Ese era el tipo de pasaje que yo había podido pagar para iniciar mi viaje. Parecía evidente que toda esta aventura la haría de la manera más modesta, y económica, que había podido encontrar. Todo formaba parte de un sacrificio y un sufrimiento que ya tenía asumido desde que tomé la decisión de abandonar mi casa y a mi familia en Teguise. Por eso, no sería para mí ningún tipo de padecimiento, o eso creía, cualquier tipo de pena que me llegara en este viaje.

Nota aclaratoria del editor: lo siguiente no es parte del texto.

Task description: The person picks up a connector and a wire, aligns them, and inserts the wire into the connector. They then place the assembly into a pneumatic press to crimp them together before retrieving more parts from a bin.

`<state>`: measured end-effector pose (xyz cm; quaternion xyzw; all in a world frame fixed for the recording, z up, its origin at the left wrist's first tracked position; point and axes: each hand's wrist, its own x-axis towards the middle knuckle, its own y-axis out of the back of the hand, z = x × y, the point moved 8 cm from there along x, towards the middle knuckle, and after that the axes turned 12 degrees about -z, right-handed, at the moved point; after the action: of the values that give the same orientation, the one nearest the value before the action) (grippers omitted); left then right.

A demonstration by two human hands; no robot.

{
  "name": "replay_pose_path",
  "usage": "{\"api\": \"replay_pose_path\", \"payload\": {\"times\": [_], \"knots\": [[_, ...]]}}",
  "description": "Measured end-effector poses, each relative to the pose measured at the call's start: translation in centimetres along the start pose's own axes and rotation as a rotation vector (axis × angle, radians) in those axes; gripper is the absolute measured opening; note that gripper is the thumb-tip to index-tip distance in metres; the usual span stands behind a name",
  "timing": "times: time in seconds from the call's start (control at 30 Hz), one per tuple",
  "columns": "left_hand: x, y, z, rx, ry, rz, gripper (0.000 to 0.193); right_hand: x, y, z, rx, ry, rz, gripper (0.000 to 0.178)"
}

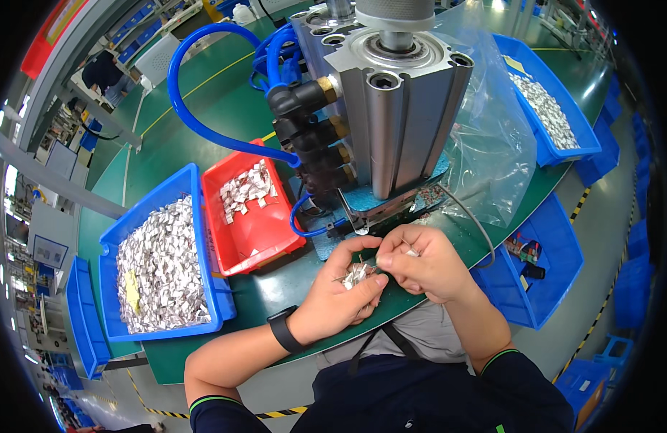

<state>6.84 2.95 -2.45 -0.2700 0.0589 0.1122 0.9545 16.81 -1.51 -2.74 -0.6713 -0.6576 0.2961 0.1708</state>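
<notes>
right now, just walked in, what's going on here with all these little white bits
A person at a green bench cups a cluster of small white parts in the left hand, while the right hand pinches what looks like one small white piece beside it. Both hands are just in front of a silver machine. To their left, a red tray holds some similar parts, and a blue bin holds many more.

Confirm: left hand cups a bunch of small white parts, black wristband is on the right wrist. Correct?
Not quite: the head view shows the black wristband on the left wrist, not the right. The left hand does cup the small white parts.
</notes>
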Motion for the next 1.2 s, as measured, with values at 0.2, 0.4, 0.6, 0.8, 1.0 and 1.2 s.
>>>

Todo estaba preparado con el tiempo justo. La llegada al puerto de La Luz tuvo lugar ya al anochecer. Unas pocas horas y el Telemaco efectuaría su salida con destino al nuevo continente. Cuanto menos tiempo se tuviera de espera en Las Palmas, mejor; no quería que uno pudiera tener la tentación de abortar su intención de viajar a América. Además, a eso se había venido hasta aquí.

Al llegar a puerto, mis compañeros de viaje me hicieron notar de manera inmediata el barco que se encontraba a unos trescientos metros a la derecha. Era el Telemaco, que nos esperaba, y a otros cientos de pasajeros, para iniciar su travesía por el Atlántico. La comparación con los modernos transatlánticos que estaban realizando esa travesía hacía el nuevo continente no se podía ni realizar. Daba la impresión de que se trataba de un barco de otra época. Y esto era porque, efectivamente, el buque pertenecía a otras épocas.